# Clothesline Rules



## cougartex (Jan 2, 2010)

Basic Rules for Clotheslines
Our kids missed a lot of fun
You have to be a certain age to appreciate this. 

(if you don't know what clotheslines are, better skip this) 

1. You had to wash the clothes line before hanging any clothes - walk the entire lengths of each line with a damp cloth around the lines. 

2. You had to hang the clothes in a certain order, and always hang "whites" with "whites," and hang them first. 

3. You never hung a shirt by the shoulders - always by the tail!. What would the neighbors think? 

4.. Wash day on a Monday! Never hang clothes on the weekend, or Sunday, for Heaven's sake! 

5. Hang the sheets and towels on the outside lines so you could hide your unmentionables" in the middle (perverts & busybodies, y'know!) 

6. It didn't matter if it was sub zero weather ... clothes would freeze-dry." 

7. Always gather the clothes pins when taking down dry clothes! Pins left on the lines were "tacky!" 

8. If you were efficient, you would line the clothes up so that each item did not need two clothes pins, but shared one of the clothes pins with the next washed item. 

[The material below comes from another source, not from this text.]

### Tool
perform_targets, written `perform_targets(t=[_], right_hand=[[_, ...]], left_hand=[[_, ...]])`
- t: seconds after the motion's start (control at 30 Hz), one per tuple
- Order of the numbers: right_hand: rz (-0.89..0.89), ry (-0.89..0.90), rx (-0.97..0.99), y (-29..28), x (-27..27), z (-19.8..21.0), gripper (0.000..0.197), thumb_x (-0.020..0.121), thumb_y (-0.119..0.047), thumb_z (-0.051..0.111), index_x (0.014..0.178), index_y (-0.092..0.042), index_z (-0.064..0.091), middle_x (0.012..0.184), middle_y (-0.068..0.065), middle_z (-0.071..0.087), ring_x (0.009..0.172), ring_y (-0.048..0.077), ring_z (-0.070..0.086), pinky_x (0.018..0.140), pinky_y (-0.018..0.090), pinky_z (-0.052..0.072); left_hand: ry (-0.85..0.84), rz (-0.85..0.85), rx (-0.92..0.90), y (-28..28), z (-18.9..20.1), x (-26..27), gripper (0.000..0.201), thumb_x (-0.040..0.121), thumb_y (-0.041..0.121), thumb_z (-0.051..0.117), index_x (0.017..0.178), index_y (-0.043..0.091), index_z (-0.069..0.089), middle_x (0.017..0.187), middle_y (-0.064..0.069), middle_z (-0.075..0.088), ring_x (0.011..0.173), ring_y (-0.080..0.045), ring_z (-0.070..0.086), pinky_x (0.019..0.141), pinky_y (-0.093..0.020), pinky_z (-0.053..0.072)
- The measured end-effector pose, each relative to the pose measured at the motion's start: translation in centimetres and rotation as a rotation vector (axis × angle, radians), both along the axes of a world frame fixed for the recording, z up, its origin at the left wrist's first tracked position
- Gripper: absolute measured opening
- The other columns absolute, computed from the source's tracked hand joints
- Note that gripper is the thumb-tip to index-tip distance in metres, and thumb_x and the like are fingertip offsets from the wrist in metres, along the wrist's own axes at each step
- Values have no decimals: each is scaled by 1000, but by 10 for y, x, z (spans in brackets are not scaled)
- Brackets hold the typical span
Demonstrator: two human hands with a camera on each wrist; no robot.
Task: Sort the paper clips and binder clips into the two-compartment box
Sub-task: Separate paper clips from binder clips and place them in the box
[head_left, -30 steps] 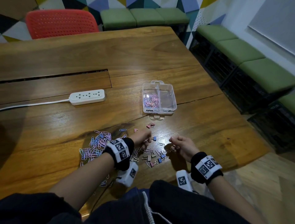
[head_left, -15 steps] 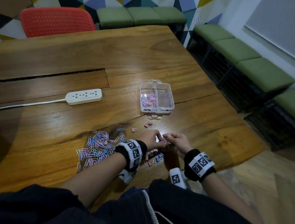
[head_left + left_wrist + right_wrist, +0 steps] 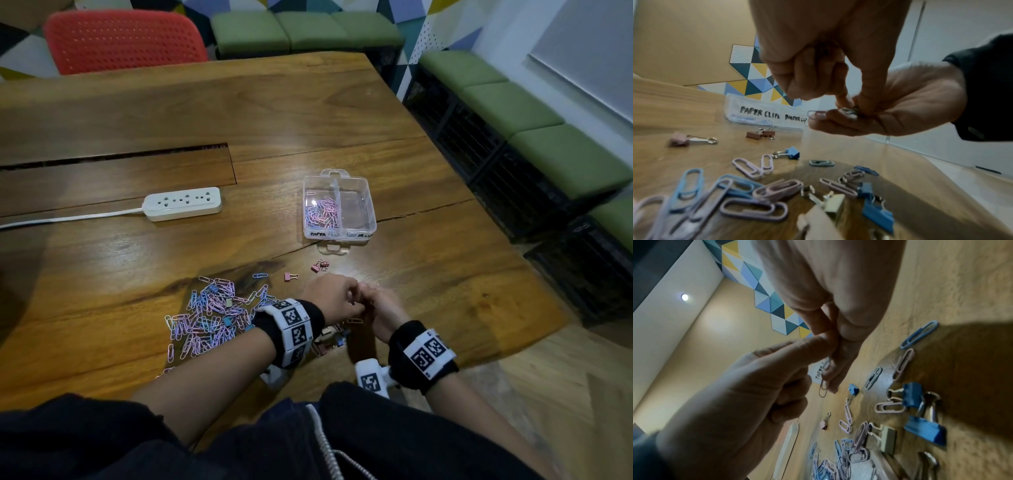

9. Clothes off of the line before dinner time, neatly folded in the clothes basket, and ready to be ironed. 

10. IRONED?! Well, that's a whole other subject! 

:mrgreen:


----------



## cougartex (Jan 2, 2010)

A POEM 

A clothesline was a news forecast 
To neighbors passing by, 
There were no secrets you could keep 
When clothes were hung to dry. 

It also was a friendly link 
For neighbors always knew 
If company had stopped on by 
To spend a night or two. 

For then you'd see the "fancy sheets" 
And towels upon the line; 
You'd see the "company table cloths" 
With intricate designs. 

The line announced a baby's birth 
From folks who lived inside - 
As brand new infant clothes were hung, 
So carefully with pride! 

The ages of the children could 
So readily be known 
By watching how the sizes changed, 
You'd know how much they'd grown! 

It also told when illness struck, 
As extra sheets were hung; 
Then nightclothes, and a bathrobe, too, 
Haphazardly were strung. 

It also said, "Gone on vacation now" 
When lines hung limp and bare. 
It told, "We're back!" when full lines sagged 
With not an inch to spare! 

New folks in town were scorned upon 
If wash was dingy and gray, 
As neighbors carefully raised their brows, 
And looked the other way .. . . 

But clotheslines now are of the past, 
For dryers make work much less. 
Now what goes on inside a home 
Is anybody's guess! 

I really miss that way of life. 
It was a friendly sign 
When neighbors knew each other best 
By what hung on the line.


----------



## ScottChapin (Jul 7, 2010)

Ah yes.....and grandma's wash board and wringer. Good times watching grandma....LOL. Sitting out back in the breeze watching the laundry flap iin the wind, thoose were the days. I remember grandma telling that high levels of world wide terrorism would be a sign ot The Second Coming while watching the laundry on the clothes line. Funny what we remember.


----------



## Bisley (Aug 24, 2008)

Anybody remember starched blue jeans?


----------



## Baldy (Jun 21, 2006)

Bisley said:


> Anybody remember starched blue jeans?


Sure do and they had to be ironed with a crease in them if you wanted to be one of the really cool guys.:smt033


----------



## ScottChapin (Jul 7, 2010)

Bisley said:


> Anybody remember starched blue jeans?


My neighbor always starched and ironed his, and I had to wait on him to do it before we left to raise hell. Not me...LOL.


----------



## Brevard13 (Nov 28, 2010)

My wife and I just got a new house. In the back yard is a clothes line. Now I'm only 32 but I remember my mom used one for the sheets. Well needless to say I am so going to start this up again...nothing like fresh air dried sheets


----------